## WORK REQUEST
From the entries that follow, reproduce exactly and only the lines from the line with "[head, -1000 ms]" to the line with "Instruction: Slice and", endpoints included.

Dataset excerpts:
◇ ◇ ◇ ◇ ◇

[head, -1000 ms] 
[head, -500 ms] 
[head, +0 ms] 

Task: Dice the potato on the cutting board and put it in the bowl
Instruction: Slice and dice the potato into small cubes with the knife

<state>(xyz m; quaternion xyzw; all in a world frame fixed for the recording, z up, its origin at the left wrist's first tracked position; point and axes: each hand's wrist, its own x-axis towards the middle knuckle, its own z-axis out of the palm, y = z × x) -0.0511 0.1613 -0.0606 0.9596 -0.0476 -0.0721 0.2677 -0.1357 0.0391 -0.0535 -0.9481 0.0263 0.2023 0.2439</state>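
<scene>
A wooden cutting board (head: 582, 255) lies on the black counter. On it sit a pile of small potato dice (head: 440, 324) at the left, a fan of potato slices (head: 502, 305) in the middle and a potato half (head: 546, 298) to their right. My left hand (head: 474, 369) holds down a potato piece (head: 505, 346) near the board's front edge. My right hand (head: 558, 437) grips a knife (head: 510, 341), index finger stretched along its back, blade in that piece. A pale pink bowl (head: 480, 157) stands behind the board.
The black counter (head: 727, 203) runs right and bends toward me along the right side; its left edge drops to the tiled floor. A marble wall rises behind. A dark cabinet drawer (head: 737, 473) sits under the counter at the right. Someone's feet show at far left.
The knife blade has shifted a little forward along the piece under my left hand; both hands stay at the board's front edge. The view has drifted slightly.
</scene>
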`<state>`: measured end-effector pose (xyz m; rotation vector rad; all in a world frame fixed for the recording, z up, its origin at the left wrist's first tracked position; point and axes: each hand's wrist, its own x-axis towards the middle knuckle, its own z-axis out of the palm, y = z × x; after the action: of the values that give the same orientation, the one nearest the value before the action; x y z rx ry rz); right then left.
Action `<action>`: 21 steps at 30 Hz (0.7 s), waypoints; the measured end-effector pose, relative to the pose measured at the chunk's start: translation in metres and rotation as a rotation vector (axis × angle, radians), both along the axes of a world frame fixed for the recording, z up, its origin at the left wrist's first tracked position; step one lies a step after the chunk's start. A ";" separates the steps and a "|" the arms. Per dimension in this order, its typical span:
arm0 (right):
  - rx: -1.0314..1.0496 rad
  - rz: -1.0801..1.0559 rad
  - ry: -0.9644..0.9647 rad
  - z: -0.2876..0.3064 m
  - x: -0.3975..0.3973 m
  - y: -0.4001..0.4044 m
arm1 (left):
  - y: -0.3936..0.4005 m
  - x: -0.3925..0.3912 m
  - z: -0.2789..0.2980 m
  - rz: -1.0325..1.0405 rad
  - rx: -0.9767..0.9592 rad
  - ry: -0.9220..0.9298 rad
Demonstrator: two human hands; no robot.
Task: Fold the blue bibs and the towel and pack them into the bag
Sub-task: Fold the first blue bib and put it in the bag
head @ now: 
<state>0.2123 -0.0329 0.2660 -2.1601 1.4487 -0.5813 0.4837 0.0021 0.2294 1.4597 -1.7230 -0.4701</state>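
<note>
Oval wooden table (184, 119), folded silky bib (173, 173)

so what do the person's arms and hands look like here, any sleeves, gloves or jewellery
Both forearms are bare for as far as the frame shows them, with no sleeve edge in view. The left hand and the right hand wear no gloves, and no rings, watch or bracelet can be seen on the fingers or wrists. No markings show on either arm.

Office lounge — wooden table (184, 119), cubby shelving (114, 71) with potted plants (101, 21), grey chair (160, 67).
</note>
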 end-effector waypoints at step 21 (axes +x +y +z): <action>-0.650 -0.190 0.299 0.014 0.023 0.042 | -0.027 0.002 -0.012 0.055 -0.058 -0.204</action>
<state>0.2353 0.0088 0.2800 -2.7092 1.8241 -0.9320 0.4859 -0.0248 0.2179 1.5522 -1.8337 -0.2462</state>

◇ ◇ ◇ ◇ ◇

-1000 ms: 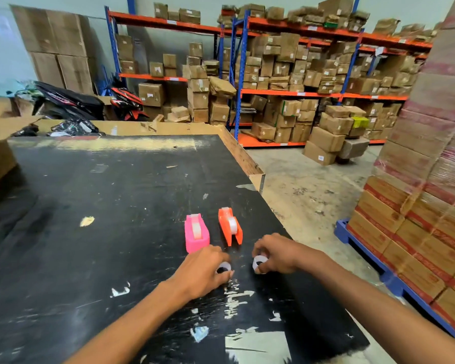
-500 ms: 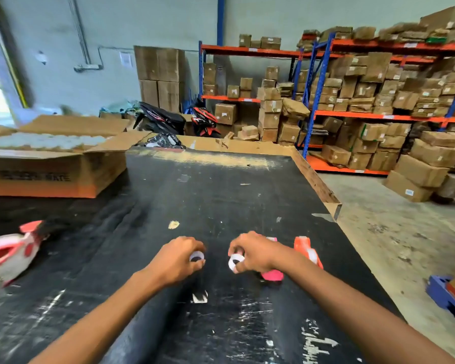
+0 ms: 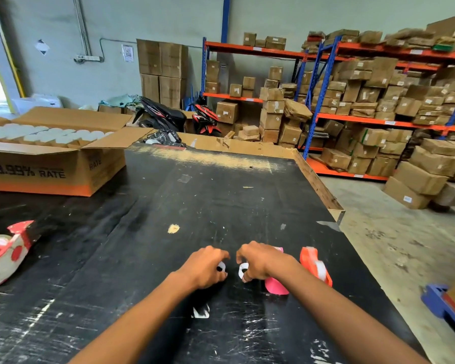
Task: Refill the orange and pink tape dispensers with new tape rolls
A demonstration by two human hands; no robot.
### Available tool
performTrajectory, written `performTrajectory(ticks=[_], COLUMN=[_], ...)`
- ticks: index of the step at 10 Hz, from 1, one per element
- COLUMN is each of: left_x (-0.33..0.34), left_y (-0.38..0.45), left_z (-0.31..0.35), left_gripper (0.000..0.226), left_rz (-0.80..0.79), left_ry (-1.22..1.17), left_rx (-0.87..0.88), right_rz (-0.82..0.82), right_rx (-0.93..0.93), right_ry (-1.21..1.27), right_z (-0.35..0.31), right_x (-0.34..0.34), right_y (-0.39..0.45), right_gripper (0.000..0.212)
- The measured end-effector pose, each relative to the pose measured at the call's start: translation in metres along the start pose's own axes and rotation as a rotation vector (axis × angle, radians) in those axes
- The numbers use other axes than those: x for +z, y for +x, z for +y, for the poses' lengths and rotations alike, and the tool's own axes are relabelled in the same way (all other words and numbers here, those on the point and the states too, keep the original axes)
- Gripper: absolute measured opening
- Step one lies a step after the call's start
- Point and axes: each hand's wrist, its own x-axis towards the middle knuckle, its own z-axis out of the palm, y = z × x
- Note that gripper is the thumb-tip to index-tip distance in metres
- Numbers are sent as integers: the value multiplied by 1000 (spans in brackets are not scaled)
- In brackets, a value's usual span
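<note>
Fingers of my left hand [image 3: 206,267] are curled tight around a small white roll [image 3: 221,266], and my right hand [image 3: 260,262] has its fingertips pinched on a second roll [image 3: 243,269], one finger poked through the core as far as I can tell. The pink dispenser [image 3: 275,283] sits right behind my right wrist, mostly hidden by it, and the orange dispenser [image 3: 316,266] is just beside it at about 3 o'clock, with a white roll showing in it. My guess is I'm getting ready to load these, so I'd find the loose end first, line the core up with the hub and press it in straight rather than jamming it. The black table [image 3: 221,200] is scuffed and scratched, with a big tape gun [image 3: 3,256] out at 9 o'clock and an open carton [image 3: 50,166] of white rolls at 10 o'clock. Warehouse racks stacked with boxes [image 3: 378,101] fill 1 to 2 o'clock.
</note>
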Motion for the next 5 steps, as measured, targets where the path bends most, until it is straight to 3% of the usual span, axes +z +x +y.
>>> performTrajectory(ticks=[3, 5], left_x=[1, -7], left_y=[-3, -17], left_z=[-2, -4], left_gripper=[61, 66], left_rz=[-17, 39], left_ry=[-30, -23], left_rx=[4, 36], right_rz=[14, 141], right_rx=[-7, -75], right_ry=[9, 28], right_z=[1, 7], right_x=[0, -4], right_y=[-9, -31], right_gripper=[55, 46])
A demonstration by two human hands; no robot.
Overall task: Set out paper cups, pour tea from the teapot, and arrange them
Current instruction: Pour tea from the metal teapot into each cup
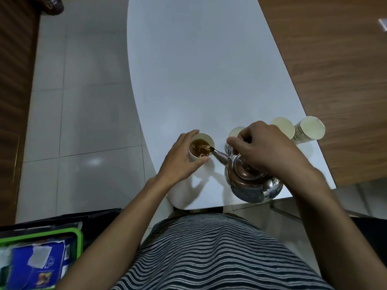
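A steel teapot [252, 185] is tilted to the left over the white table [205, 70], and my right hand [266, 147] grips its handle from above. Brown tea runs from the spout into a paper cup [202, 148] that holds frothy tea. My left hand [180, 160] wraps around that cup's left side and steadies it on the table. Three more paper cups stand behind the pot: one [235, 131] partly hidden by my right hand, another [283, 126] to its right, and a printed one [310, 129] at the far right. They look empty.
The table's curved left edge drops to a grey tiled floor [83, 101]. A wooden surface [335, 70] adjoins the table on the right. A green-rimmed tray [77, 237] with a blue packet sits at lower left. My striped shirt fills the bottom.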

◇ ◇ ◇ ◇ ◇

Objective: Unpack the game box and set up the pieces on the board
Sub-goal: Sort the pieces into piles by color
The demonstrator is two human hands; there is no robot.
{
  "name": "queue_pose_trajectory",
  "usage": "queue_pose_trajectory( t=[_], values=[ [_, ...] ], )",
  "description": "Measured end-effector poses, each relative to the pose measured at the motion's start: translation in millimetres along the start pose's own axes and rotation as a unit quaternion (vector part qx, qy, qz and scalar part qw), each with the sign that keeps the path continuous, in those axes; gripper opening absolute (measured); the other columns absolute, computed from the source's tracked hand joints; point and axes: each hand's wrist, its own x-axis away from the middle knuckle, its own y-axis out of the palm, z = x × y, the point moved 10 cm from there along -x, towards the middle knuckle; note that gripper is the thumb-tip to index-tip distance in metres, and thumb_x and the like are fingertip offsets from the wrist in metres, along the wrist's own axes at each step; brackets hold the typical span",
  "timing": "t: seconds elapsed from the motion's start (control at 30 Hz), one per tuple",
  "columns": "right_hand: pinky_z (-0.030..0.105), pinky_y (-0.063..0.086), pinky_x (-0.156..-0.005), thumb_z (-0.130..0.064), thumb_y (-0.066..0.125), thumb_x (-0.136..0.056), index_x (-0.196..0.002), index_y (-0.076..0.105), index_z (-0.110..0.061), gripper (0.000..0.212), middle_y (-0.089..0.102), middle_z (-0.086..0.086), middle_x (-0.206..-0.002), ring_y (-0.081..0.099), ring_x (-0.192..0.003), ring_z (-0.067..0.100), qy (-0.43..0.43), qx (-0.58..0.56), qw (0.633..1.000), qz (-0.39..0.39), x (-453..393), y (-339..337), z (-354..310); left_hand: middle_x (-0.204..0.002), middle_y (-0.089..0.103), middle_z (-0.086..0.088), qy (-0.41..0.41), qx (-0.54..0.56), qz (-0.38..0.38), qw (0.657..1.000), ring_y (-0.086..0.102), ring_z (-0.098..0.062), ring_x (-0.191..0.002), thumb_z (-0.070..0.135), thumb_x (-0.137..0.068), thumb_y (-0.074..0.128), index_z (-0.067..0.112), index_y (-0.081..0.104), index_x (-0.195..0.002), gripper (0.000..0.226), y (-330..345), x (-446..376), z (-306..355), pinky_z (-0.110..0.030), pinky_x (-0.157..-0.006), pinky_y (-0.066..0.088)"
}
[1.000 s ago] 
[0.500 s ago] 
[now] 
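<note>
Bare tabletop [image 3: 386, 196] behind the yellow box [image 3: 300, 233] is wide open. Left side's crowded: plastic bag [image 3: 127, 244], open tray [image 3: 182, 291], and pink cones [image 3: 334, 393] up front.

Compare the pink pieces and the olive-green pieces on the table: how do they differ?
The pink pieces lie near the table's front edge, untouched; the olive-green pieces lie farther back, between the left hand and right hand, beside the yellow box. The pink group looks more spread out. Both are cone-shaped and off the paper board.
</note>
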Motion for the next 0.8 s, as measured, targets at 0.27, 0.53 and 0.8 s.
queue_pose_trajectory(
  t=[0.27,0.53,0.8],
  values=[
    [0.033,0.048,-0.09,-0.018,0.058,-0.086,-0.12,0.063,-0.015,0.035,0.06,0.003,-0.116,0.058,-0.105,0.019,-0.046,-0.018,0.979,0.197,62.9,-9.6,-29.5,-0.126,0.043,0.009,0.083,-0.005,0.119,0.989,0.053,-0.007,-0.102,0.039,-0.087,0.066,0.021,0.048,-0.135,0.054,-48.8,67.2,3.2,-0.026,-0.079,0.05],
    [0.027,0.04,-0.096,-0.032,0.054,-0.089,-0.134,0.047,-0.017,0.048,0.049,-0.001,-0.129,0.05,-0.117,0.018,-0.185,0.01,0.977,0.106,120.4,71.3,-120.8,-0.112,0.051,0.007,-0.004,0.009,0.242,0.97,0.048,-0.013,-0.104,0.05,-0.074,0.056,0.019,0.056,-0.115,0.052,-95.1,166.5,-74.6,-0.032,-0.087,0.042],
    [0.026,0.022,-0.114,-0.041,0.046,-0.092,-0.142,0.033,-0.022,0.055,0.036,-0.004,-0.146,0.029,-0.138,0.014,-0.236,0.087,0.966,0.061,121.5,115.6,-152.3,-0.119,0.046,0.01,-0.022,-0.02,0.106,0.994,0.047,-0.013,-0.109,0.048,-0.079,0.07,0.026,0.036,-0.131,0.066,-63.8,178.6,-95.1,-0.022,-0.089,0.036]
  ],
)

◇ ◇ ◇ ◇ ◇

## TASK RESPONSE
[head, -1000 ms] 
[head, -500 ms] 
[head, +0 ms] 

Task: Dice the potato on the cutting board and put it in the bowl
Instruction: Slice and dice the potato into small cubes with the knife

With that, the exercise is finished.